INFORMATION SHOWN -
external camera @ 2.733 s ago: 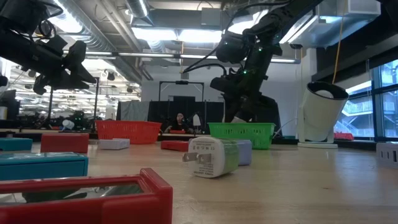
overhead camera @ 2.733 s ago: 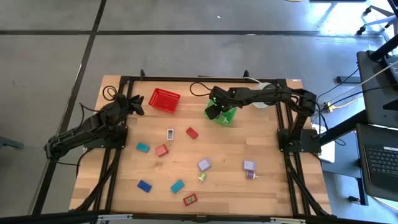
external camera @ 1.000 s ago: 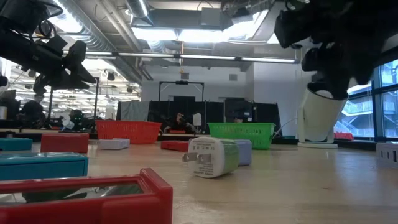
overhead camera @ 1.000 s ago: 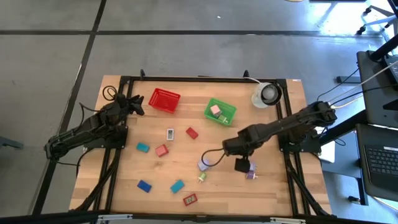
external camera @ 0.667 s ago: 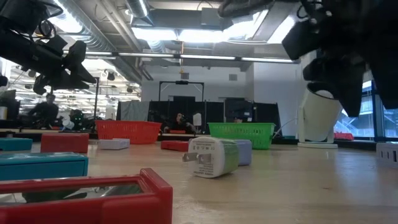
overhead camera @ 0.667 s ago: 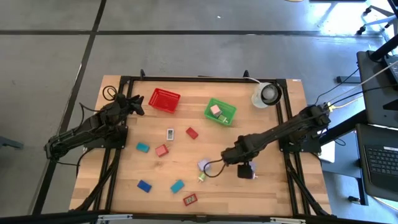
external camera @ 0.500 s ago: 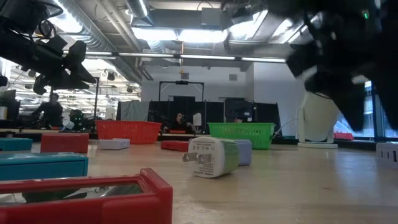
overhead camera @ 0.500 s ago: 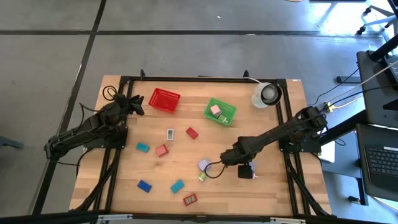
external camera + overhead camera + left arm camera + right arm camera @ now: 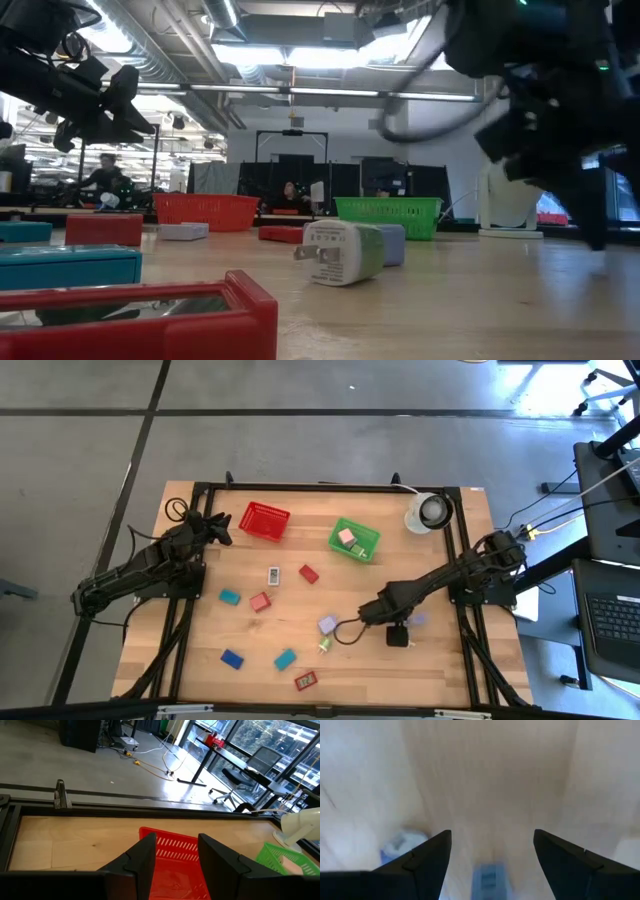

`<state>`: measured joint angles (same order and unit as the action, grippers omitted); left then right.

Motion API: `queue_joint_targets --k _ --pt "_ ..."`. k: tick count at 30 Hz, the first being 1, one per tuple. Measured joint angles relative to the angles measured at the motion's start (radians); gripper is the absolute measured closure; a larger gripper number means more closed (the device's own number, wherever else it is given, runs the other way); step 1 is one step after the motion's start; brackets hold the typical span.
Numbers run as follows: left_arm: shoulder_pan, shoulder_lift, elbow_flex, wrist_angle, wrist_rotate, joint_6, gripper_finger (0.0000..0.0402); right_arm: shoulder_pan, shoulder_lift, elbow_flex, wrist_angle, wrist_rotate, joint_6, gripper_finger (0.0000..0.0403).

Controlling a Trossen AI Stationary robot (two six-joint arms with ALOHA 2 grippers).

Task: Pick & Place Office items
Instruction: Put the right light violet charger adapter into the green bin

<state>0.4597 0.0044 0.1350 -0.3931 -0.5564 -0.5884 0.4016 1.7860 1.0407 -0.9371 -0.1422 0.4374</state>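
Note:
Small office items lie scattered on the wooden table [image 9: 440, 670]: red [image 9: 308, 573], teal [image 9: 230, 597], blue [image 9: 232, 658], lavender [image 9: 328, 625] and others. My right gripper [image 9: 397, 635] points down over the table's right half, open, beside a lavender piece [image 9: 416, 619]. In the right wrist view a blurred bluish piece [image 9: 490, 879] lies between its spread fingers, another [image 9: 400, 851] off to one side. My left gripper [image 9: 215, 525] waits at the far left, facing the red basket [image 9: 175, 865], its fingers a little apart with nothing between them.
A red mesh basket [image 9: 265, 520] and a green mesh basket [image 9: 354, 539] holding a pink and white piece stand at the far side. A clear round container [image 9: 428, 512] is at the far right corner. A white plug charger [image 9: 340, 252] lies near the low camera.
My right gripper has come down toward the table and a little toward the near edge, over the lavender pieces at the right, rolling slightly as it sank. Its fingers have stayed spread.

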Motion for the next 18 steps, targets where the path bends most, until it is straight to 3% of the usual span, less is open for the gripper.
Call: queue_joint_targets --k 8,18 --pt "0.0 0.003 0.0 0.0 0.0 0.0 0.026 -0.006 -0.037 0.04 -0.018 0.028 0.003 0.0117" --pt "0.0 0.004 0.0 0.0 0.0 0.0 0.026 0.006 -0.134 0.049 -0.099 0.049 0.127 0.0117"
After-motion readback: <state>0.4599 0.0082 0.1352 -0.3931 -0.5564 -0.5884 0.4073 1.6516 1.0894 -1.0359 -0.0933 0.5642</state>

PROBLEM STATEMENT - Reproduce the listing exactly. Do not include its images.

EXPECTED ANSWER -
external camera @ 2.733 s ago: 
overhead camera @ 2.733 s ago: 
external camera @ 1.000 s ago: 
overhead camera @ 1.000 s ago: 
external camera @ 0.667 s ago: 
overhead camera @ 0.667 s ago: 
external camera @ 0.500 s ago: 
overhead camera @ 0.500 s ago: 
external camera + overhead camera + left arm camera + right arm camera @ now: 

`<state>`: measured joint angles (same order and unit as the action, grippers omitted); left then right.

Motion API: `queue_joint_targets --k _ --pt "_ ..."`. k: tick count at 30 Hz, the first being 1, one per tuple. Measured joint angles relative to the angles measured at the motion's start (radians); gripper is the absolute measured closure; a larger gripper number means more closed (the device's own number, wherever else it is given, runs the other way); step 1 is one step after the motion's start; brackets hold the typical span.
Numbers run as follows: left_arm: shoulder_pan, shoulder_lift, elbow_flex, wrist_angle, wrist_rotate, joint_6, gripper_finger (0.0000..0.0402); right_arm: shoulder_pan, shoulder_lift, elbow_flex, wrist_angle, wrist_rotate, joint_6, gripper_finger (0.0000..0.0403).

Controlling a Trossen AI Stationary robot (two six-joint arms with ALOHA 2 grippers).

Task: Pick & Place Office items
Instruction: Put the right light violet charger adapter into the green bin

<state>0.4597 0.0044 0.1350 -0.3931 -0.5564 -0.5884 0.4016 1.7860 1.0407 -0.9371 -0.1422 0.4374</state>
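Note:
Small office items lie scattered on the wooden table [image 9: 440, 670]: red [image 9: 308, 573], teal [image 9: 230, 597], blue [image 9: 232, 658], lavender [image 9: 328, 625] and others. My right gripper [image 9: 397, 635] points down over the table's right half, open, beside a lavender piece [image 9: 416, 619]. In the right wrist view a blurred bluish piece [image 9: 490, 879] lies between its spread fingers, another [image 9: 400, 851] off to one side. My left gripper [image 9: 215, 525] waits at the far left, facing the red basket [image 9: 175, 865], its fingers a little apart with nothing between them.
A red mesh basket [image 9: 265, 520] and a green mesh basket [image 9: 354, 539] holding a pink and white piece stand at the far side. A clear round container [image 9: 428, 512] is at the far right corner. A white plug charger [image 9: 340, 252] lies near the low camera.
My right gripper has come down toward the table and a little toward the near edge, over the lavender pieces at the right, rolling slightly as it sank. Its fingers have stayed spread.
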
Motion for the next 18 steps, targets where the path bends most, until it is straight to 3% of the usual span, less is open for the gripper.
Call: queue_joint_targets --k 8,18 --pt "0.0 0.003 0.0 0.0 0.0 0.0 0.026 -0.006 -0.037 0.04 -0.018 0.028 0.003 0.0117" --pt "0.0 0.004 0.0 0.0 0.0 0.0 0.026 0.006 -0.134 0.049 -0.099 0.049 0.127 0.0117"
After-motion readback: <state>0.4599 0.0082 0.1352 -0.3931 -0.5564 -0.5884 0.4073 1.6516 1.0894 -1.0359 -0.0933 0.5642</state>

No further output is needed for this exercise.